Саске покрутил головой из стороны в сторону. Он уже решил все для себя. Решил, что, сделав столько ошибок, он никогда не вернет все обратно. Так и зачем тогда мучить и себя, и Харуно?
- Нет. Не надо никаких адресов. Я не полечу за ней, - Учиха-младший, с трудом перевернувшись на другой бок, нажал на кнопку вызова медсестры, которая не заставила себя ждать.
- Я хочу спать, вколите мне чего-нибудь.
Медсестра быстро нашла нужный шприц и сделала укол. Саске закрыл глаза и попытался не думать о той, которую потерял навсегда.
Итачи, дождавшись, пока младший брат уснет, аккуратно вытащил из банки букетик, обернутый серой газетной бумагой, и положил его в портфель.

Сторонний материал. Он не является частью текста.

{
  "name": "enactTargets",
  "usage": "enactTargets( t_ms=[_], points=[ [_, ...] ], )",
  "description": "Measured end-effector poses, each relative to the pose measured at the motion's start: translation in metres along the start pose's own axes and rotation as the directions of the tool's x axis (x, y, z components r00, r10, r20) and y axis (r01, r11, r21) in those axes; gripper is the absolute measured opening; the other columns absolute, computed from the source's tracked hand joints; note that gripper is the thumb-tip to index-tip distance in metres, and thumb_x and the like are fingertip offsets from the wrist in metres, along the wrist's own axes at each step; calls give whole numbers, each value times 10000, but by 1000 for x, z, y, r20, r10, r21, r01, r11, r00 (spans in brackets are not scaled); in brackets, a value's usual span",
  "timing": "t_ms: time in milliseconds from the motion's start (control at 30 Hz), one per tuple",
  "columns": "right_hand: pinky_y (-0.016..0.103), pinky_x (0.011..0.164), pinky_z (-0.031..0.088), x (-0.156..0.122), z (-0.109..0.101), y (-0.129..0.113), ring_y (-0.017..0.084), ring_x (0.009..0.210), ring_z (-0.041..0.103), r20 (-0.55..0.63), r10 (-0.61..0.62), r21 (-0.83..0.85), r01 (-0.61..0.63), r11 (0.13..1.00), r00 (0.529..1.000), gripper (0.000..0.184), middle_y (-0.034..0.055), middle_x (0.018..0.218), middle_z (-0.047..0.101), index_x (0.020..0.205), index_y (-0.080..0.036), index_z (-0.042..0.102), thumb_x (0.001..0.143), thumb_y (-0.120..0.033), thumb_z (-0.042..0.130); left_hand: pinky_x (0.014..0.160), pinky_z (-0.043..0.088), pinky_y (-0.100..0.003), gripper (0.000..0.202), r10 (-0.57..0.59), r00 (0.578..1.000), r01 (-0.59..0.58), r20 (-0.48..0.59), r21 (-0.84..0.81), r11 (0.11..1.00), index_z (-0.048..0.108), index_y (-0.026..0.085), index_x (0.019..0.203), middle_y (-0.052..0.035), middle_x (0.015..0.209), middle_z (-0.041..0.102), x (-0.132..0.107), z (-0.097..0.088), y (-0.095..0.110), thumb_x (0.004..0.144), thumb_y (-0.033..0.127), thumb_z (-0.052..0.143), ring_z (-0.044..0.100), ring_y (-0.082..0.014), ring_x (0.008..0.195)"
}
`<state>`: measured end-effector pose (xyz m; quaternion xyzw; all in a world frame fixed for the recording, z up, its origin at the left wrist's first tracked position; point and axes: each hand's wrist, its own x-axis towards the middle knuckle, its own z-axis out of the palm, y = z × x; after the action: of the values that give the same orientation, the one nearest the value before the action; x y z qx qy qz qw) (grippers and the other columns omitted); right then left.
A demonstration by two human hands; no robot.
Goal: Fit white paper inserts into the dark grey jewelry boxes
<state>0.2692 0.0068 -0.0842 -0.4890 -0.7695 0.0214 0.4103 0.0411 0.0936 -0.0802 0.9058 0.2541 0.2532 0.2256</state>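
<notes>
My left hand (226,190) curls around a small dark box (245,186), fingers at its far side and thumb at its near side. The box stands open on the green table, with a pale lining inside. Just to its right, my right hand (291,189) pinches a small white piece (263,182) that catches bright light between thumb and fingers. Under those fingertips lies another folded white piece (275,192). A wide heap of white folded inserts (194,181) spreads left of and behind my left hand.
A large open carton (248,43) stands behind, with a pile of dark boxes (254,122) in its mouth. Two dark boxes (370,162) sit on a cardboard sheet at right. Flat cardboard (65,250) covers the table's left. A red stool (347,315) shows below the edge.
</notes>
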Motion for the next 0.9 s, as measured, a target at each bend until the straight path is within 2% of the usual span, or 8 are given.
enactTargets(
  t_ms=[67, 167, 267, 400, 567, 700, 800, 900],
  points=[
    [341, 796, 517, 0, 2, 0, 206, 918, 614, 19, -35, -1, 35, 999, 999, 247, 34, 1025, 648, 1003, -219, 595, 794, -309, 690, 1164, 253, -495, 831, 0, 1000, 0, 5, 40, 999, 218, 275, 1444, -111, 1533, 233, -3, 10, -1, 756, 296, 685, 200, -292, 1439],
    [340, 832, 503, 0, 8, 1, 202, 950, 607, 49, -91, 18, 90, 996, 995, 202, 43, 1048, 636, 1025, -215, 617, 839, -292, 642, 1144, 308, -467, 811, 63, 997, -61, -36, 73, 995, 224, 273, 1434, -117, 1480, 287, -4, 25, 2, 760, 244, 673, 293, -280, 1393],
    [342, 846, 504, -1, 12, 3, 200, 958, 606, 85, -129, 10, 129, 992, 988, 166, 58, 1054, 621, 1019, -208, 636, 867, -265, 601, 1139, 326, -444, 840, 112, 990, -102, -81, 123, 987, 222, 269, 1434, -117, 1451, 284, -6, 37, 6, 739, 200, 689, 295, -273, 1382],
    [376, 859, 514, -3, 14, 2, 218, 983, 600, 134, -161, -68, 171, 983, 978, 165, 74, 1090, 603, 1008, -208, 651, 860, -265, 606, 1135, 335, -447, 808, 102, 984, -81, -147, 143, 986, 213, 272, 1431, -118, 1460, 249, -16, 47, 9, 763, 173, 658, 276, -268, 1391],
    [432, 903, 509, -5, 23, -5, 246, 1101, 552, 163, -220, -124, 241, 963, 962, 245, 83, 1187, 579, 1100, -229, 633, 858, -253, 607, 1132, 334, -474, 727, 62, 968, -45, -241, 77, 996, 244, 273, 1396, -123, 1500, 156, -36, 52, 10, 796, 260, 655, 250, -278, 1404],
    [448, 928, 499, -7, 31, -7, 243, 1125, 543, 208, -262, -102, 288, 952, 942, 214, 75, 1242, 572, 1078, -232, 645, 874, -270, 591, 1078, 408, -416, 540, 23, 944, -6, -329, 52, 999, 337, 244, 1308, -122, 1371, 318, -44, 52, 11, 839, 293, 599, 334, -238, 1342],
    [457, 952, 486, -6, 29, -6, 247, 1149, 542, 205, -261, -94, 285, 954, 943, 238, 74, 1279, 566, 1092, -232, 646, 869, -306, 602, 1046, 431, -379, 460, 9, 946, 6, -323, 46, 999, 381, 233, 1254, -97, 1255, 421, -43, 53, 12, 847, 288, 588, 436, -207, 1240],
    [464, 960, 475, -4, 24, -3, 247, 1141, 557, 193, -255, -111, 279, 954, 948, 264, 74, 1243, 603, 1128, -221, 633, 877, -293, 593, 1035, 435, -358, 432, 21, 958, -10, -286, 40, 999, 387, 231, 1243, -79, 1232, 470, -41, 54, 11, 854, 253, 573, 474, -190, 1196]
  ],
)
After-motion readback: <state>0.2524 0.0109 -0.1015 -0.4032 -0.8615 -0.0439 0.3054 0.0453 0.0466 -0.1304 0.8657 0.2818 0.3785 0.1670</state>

- Дурак ты, Саске. Самый невыносимый дурак, которого я когда-либо видел. Она бы тебя простила, забыла бы все. Но ты, как всегда, отстраняешься от проблемы, не желая её решить раз и навсегда. Не хочешь лететь за ней? Не лети. Я больше не буду вмешиваться в твою жизнь. Но знай – это самая глупая ошибка, которую ты совершил.
Учиха-старший знал, что Саске не услышит этих слов, поэтому осторожно вышел из палаты и ушел прочь, ненавидя себя за то, что не смог помочь ни Сакуре, ни брату.